Sunnybrook’s Schulich Heart Centre became the first centre in Toronto to perform minimally invasive, beating-heart bypass surgery to fix clogged arteries and improve blood flow to the heart.

Both conventional bypass surgery and minimally invasive coronary artery bypass grafting restore blood flow to the heart when there is a buildup of plaque inside the blood vessels. The advantage of using a minimally invasive technique rather than the traditional approach is that it allows the surgeon to work on a beating heart through a small chest incision (small thoracotomy) without having to split the breastbone and place patients on a heart-and-lung machine while surgeons work on the stopped heart. 

“Offering a minimally invasive alternative to traditional bypass surgery will have extraordinary benefits for our patients,” says Dr. Fuad Moussa, cardiac surgeon at Sunnybrook’s Schulich Heart Centre. “While we have been performing conventional bypass surgery successfully for many years, the new techniques we are now introducing at Sunnybrook minimize operative risks and patient trauma associated with opening up the chest and stopping the heart. This means patients can often return home after only a few days and resume many normal activities within a couple of weeks rather than a couple of months.”

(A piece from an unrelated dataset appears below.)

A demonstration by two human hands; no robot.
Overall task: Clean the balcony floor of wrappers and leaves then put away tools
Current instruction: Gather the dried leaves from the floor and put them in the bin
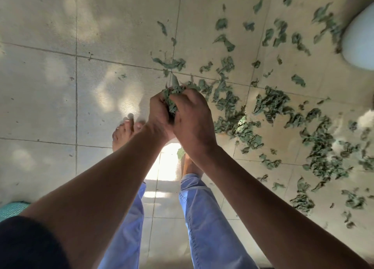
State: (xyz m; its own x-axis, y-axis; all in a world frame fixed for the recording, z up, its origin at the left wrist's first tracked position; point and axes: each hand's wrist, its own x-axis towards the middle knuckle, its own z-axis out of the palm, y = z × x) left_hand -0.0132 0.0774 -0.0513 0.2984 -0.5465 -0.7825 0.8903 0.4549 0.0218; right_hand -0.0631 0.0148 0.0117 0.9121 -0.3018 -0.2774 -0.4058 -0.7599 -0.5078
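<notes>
Two hands are pressed together above the tiled floor (60, 86), the left hand (158, 111) and right hand (192, 120) both curled round one crumpled bunch of leaves (172, 98), whose long axis is pointed away from the person, with a tip sticking out past the fingers. Many more dry, curled grey-green scattered leaves (283, 110), too many to be counted, are strewn over the pale square tiles to the right, near one smooth white rounded object (360, 39); two bare feet and light blue trouser legs (202, 218) are seen below.
</notes>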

Every year in Ontario, approximately 7,000 people with coronary artery disease benefit from having bypass surgery. Unfortunately, there are some cases where patients with two or three blocked arteries would benefit from surgical intervention but are not well enough to withstand conventional bypass surgery.

Sunnybrook is one of only a few health sciences centres in Canada currently offering this surgical alternative to traditional bypass surgery.